Records from a data collection:
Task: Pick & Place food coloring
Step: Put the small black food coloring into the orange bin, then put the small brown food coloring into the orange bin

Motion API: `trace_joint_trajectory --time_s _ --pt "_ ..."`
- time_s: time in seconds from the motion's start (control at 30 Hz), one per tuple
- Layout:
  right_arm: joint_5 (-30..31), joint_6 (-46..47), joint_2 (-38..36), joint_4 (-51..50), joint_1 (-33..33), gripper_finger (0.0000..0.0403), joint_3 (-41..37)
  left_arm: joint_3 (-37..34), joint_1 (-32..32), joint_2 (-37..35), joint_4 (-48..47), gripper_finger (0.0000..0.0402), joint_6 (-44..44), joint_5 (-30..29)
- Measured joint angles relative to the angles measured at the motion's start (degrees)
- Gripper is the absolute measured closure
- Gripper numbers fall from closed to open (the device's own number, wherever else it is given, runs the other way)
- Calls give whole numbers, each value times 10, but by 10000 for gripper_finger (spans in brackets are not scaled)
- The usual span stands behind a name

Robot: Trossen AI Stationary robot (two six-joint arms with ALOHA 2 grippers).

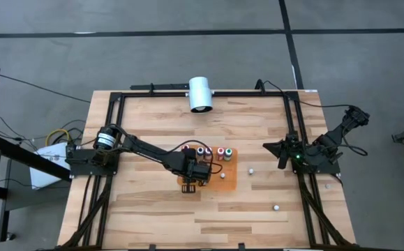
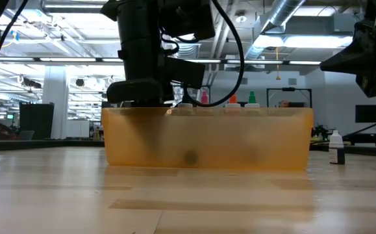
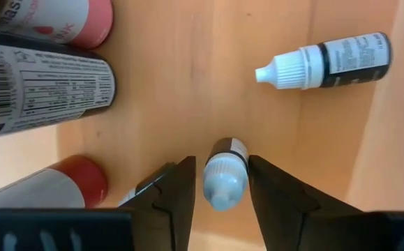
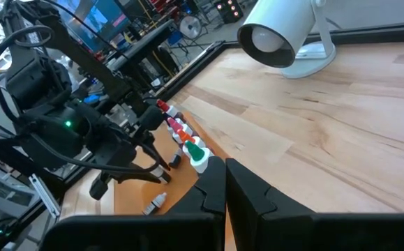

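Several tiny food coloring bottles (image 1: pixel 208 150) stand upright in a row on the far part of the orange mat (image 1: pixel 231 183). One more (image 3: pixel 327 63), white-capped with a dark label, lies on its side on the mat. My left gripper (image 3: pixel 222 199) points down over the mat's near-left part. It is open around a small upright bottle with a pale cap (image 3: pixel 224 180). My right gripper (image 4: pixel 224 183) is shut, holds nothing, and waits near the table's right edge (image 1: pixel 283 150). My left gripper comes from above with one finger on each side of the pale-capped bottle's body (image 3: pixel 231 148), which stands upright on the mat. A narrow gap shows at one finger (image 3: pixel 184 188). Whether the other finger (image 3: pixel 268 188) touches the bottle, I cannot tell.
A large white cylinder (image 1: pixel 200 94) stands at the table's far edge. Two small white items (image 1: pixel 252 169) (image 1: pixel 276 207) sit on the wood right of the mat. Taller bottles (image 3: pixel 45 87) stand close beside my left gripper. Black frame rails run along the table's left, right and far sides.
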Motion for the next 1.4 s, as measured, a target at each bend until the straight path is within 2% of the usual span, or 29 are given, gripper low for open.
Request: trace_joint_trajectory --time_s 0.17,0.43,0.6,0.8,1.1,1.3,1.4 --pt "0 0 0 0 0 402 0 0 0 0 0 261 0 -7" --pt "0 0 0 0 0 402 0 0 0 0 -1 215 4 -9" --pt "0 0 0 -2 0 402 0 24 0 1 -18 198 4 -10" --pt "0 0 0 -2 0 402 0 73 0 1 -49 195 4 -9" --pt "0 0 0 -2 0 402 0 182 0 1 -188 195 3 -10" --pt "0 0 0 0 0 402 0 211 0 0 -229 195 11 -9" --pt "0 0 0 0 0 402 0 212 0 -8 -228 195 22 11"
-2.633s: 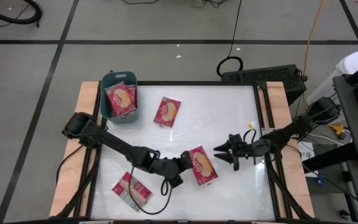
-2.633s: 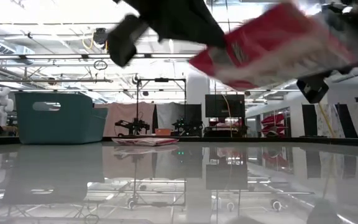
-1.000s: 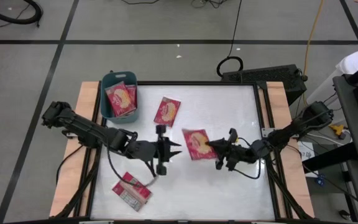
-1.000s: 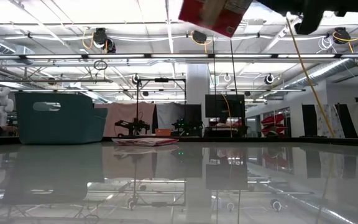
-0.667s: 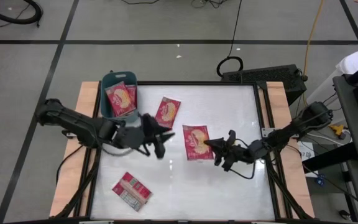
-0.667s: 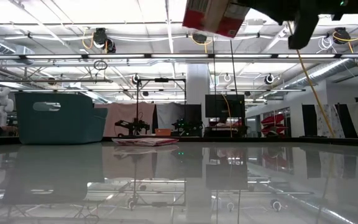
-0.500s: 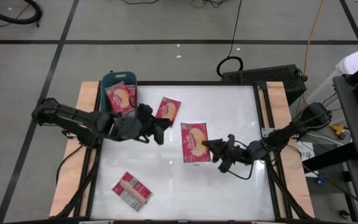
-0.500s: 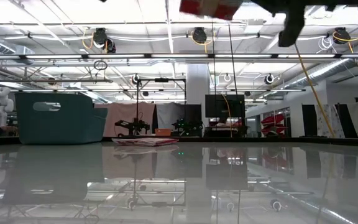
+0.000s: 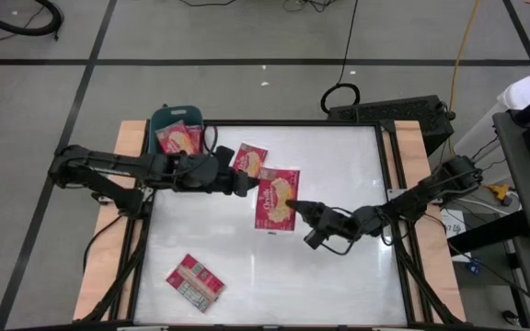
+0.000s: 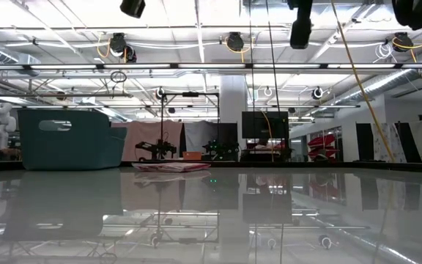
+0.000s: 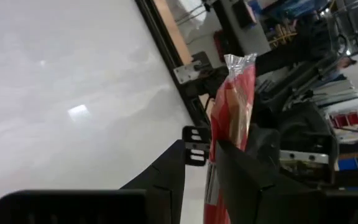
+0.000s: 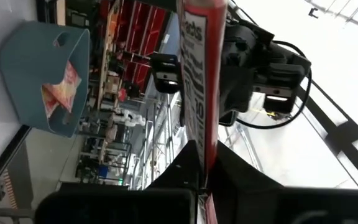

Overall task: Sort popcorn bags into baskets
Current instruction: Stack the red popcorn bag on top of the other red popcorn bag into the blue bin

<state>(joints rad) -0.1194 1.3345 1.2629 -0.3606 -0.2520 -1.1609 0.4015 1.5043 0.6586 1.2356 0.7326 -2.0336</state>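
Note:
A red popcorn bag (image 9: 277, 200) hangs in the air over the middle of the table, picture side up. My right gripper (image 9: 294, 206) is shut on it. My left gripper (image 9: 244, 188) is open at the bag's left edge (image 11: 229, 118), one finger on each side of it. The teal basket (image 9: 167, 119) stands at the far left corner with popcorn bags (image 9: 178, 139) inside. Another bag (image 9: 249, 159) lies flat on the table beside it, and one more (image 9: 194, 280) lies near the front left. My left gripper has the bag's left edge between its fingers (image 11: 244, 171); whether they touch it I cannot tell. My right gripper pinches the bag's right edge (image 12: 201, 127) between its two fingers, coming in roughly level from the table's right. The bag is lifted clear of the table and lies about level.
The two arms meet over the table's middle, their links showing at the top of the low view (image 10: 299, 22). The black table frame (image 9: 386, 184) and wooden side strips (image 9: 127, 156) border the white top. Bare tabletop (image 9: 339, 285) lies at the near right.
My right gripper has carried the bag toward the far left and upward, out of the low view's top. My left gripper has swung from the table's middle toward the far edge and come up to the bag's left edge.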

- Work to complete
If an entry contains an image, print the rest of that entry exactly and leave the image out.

- Task result
Task: Pick & Place food coloring
Step: Put the small black food coloring into the orange bin, then put the small brown food coloring into the orange bin

Motion API: `trace_joint_trajectory --time_s _ --pt "_ ..."`
- time_s: time in seconds from the motion's start (control at 30 Hz), one per tuple
- Layout:
  right_arm: joint_5 (-30..31), joint_6 (-46..47), joint_2 (-38..36), joint_4 (-51..50), joint_1 (-33..33), gripper_finger (0.0000..0.0403), joint_3 (-41..37)
  left_arm: joint_3 (-37..34), joint_1 (-32..32), joint_2 (-37..35), joint_4 (-48..47), gripper_finger (0.0000..0.0402), joint_6 (-44..44), joint_5 (-30..29)
- Measured joint angles relative to the angles measured at the motion's start (degrees)
- Gripper is the absolute measured closure
- Gripper numbers fall from closed to open (the device's own number, wherever else it is given, runs the other way)
- Calls give whole numbers, each value times 10, but by 10000 for gripper_finger (spans in brackets are not scaled)
- The usual span stands behind a name

Robot: Trossen AI Stationary robot (two six-joint arms with ALOHA 2 grippers).


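Several tiny food coloring bottles (image 1: pixel 208 150) stand upright in a row on the far part of the orange mat (image 1: pixel 231 183). One more (image 3: pixel 327 63), white-capped with a dark label, lies on its side on the mat. My left gripper (image 3: pixel 222 199) points down over the mat's near-left part. It is open around a small upright bottle with a pale cap (image 3: pixel 224 180). My right gripper (image 4: pixel 224 183) is shut, holds nothing, and waits near the table's right edge (image 1: pixel 283 150). My left gripper comes from above with one finger on each side of the pale-capped bottle's body (image 3: pixel 231 148), which stands upright on the mat. A narrow gap shows at one finger (image 3: pixel 184 188). Whether the other finger (image 3: pixel 268 188) touches the bottle, I cannot tell.
A large white cylinder (image 1: pixel 200 94) stands at the table's far edge. Two small white items (image 1: pixel 252 169) (image 1: pixel 276 207) sit on the wood right of the mat. Taller bottles (image 3: pixel 45 87) stand close beside my left gripper. Black frame rails run along the table's left, right and far sides.
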Motion for the next 1.4 s, as measured, a target at each bend until the straight path is within 2% of the usual span, or 29 are given, gripper low for open.
Request: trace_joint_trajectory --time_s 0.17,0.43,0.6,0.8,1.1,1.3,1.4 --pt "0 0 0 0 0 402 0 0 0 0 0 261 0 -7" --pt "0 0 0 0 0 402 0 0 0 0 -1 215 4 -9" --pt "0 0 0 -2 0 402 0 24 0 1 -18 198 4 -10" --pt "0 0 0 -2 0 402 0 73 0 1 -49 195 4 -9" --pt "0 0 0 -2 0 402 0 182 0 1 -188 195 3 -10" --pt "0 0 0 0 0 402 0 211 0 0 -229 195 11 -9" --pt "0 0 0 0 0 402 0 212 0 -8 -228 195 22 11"
-2.633s: 
-2.633s: 
-1.000s: 
-1.000s: 
-0.667s: 
-0.667s: 
-0.500s: 
-0.500s: 
+0.000s: 
+0.000s: 
+0.000s: 
+0.000s: 

Overall task: Sort popcorn bags into baskets
Current instruction: Stack the red popcorn bag on top of the other red popcorn bag into the blue bin

<state>(joints rad) -0.1194 1.3345 1.2629 -0.3606 -0.2520 -1.1609 0.4015 1.5043 0.6586 1.2356 0.7326 -2.0336</state>
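Note:
A red popcorn bag (image 9: 277, 200) hangs in the air over the middle of the table, picture side up. My right gripper (image 9: 294, 206) is shut on it. My left gripper (image 9: 244, 188) is open at the bag's left edge (image 11: 229, 118), one finger on each side of it. The teal basket (image 9: 167, 119) stands at the far left corner with popcorn bags (image 9: 178, 139) inside. Another bag (image 9: 249, 159) lies flat on the table beside it, and one more (image 9: 194, 280) lies near the front left. My left gripper has the bag's left edge between its fingers (image 11: 244, 171); whether they touch it I cannot tell. My right gripper pinches the bag's right edge (image 12: 201, 127) between its two fingers, coming in roughly level from the table's right. The bag is lifted clear of the table and lies about level.
The two arms meet over the table's middle, their links showing at the top of the low view (image 10: 299, 22). The black table frame (image 9: 386, 184) and wooden side strips (image 9: 127, 156) border the white top. Bare tabletop (image 9: 339, 285) lies at the near right.
My right gripper has carried the bag toward the far left and upward, out of the low view's top. My left gripper has swung from the table's middle toward the far edge and come up to the bag's left edge.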

This concludes the answer.